Chemical characterization of TPC extracts
The cabbage leaves and banana peels contained up to 4.8% total phenolics which were very close to the findings of Wadhwa and Bakshi [21]. The cyanogenic compounds (1.44–1.47 ± 0.14) and tannins (6.55–7.90 ± 0.22) mostly present in the by−product extracts were found responsible for the astringent taste [22].
Peroxide values of functional fish meat product
Table 4 presents the mean values of peroxides in different TPC supplemented fish meat product samples stored at temperatures 4 °C and − 18 °C, respectively. Peroxide values (meqO2 /kg) of meat balls treated with TPC extracts at 4 °C were in the range of 1.31 ± 0.12 to 3.10 ± 0.20 while at − 18 °C ranged was found 1.31 ± 0.12 to 1.55 ± 0.17, respectively. Peroxide values (PV) of all the treatments increased at the end of second interval then decreased at the end of last storage interval. Peroxide values of all treatments were higher and significantly different at the beginning and the end of the storage period (p < 0.05). The decrease of the PV at the end of the storage may occur owing to decomposition of hydro peroxides into secondary oxidation products [23]. A similar trend was also observed by the Yerlikaya et al. [24] during the refrigerated studies of fish patties. The values of peroxide value, free fatty acid, thiobarbutric acid and total volatile base nitrogen in fish burgers at the end of storage increased significantly determined as 4.98 (±0.22) meqO2/kg of fat, 0.94 (±0.01) % of oleic acid, 0.58 (± 0.02) mg MA/kg of sample and 4.78 (±0.02) mg/100 g of sample, respectively [23]. Several lipid oxidation indices were assessed to follow up the development of oxidation in frozen state.

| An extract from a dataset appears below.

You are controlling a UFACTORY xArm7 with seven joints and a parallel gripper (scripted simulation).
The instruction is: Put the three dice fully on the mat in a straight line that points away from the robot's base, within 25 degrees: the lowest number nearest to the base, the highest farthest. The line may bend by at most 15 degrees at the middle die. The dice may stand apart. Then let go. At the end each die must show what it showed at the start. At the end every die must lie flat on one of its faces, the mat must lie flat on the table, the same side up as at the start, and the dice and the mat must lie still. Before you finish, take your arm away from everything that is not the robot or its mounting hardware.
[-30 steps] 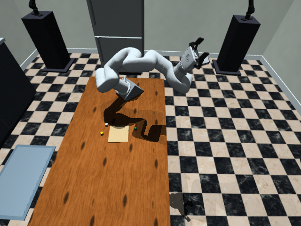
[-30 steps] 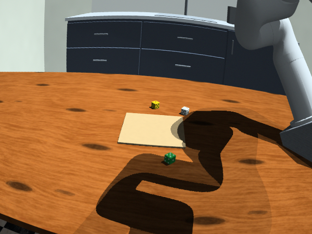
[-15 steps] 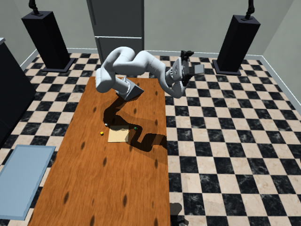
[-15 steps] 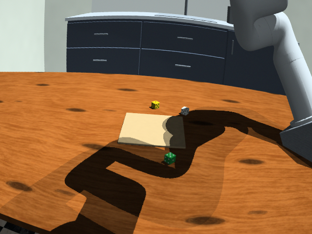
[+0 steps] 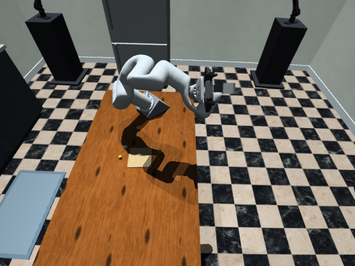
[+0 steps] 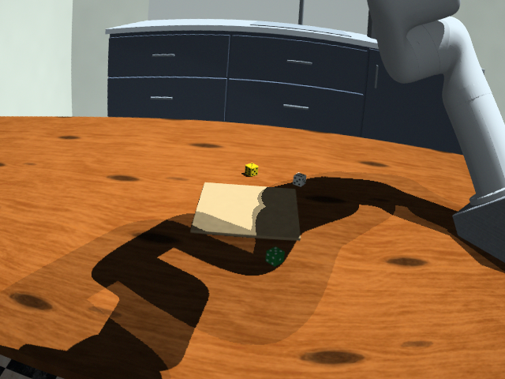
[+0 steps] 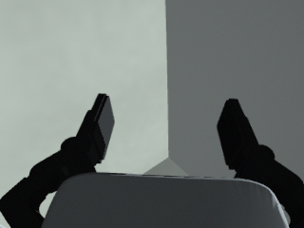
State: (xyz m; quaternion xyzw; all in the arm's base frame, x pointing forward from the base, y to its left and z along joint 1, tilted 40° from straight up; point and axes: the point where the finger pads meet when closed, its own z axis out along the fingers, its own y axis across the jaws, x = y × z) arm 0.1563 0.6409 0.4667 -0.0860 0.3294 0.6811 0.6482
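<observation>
the gripper (image 5: pixel 208 89) hangs wide open and holds nothing, out past the table (image 5: pixel 114 217) edge over the checkered floor (image 5: pixel 272 172), and its fingers face only bare wall. the tan mat (image 6: pixel 228 205) lies flat on the table, half under the arm's shadow, and all three dice stand off it: the yellow die (image 6: pixel 251 169) and the white die (image 6: pixel 299 179) just beyond its far edge, the green die (image 6: pixel 274 256) near its front edge, in shadow. two black pillars (image 5: pixel 279 51) and a grey fridge (image 5: pixel 137 31) stand behind the arm's base (image 5: pixel 160 110), well apart from the dice.
</observation>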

Peroxide value and thiobarbituric acid reactive substances showed primary and secondary oxidation, respectively [25]. When the peroxide value exceeded 10 meq oxygen/ kg fat of meat, the meat is then considered unfit for human consumption or refused [26].
Table 4.
Treatment | Cabbage Leaves Extracts | Banana Peel Extracts | Cabbage Leaves Extracts | Banana Peel Extracts | ||||||||||||
---|---|---|---|---|---|---|---|---|---|---|---|---|---|---|---|---|
4 °C | 4 °C | −18 °C | − 18 °C | |||||||||||||
0 day | 3 days | 6 days | 9 days | 0 day | 3 days | 6 days | 9 days | 0 day | 15 days | 30 days | 60 days | 0 day | 15 days | 30 days | 60 days | |
Control | 1.35 ± 0.14g | 2.02 ± 0.18c | 3.10 ± 0.20a | 2.07 ± 0.19b | 1.34 ± 0.14g | 2.10 ± 0.18c | 2.90 ± 0.20a | 2.60 ± 0.19b | 1.35 ± 0.14g | 1.44 ± 0.16e | 1.55 ± 0.17d | 1.39 ± 0.15f | 1.34 ± 0.14g | 1.43 ± 0.16e | 1.54 ± 0.17d | 1.38 ± 0.15f |
0.5% | 1.34 ± 0.15f | 1.85 ± 0.20a | 1.62 ± 0.19b | 1.50 ± 0.18c | 1.33 ± 0.15f | 1.84 ± 0.20a | 1.61 ± 0.19b | 1.49 ± 0.18c | 1.34 ± 0.15f | 1.38 ± 0.16e | 1.41 ± 0.17d | 1.41 ± 0.17d | 1.33 ± 0.15f | 1.37 ± 0.16e | 1.40 ± 0.17d | 1.40 ± 0.17d |
1% | 1.33 ± 0.12e | 1.37 ± 0.14c | 1.57 ± 0.15a | 1.48 ± 0.14b | 1.32 ± 0.17d | 1.36 ± 0.18c | 1.56 ± 0.20a | 1.47 ± 0.19b | 1.33 ± 0.12e | 1.35 ± 0.13d | 1.37 ± 0.14c | 1.36 ± 0.14c | 1.32 ± 0.17d | 1.34 ± 0.18c | 1.36 ± 0.18c | 1.35 ± 0.18c |
1.5% | 1.32 ± 0.12d | 1.35 ± 0.13c | 1.43 ± 0.15a | 1.39 ± 0.14b | 1.31 ± 0.12d | 1.34 ± 0.13c | 1.42 ± 0.15a | 1.38 ± 0.14b | 1.32 ± 0.12d | 1.33 ± 0.12d | 1.35 ± 0.13c | 1.35 ± 0.13c | 1.31 ± 0.12d | 1.32 ± 0.12d | 1.34 ± 0.13c | 1.34 ± 0.13c |
a-gMeans with different superscripts within an extract category differ significantly (p ≤ 0.05)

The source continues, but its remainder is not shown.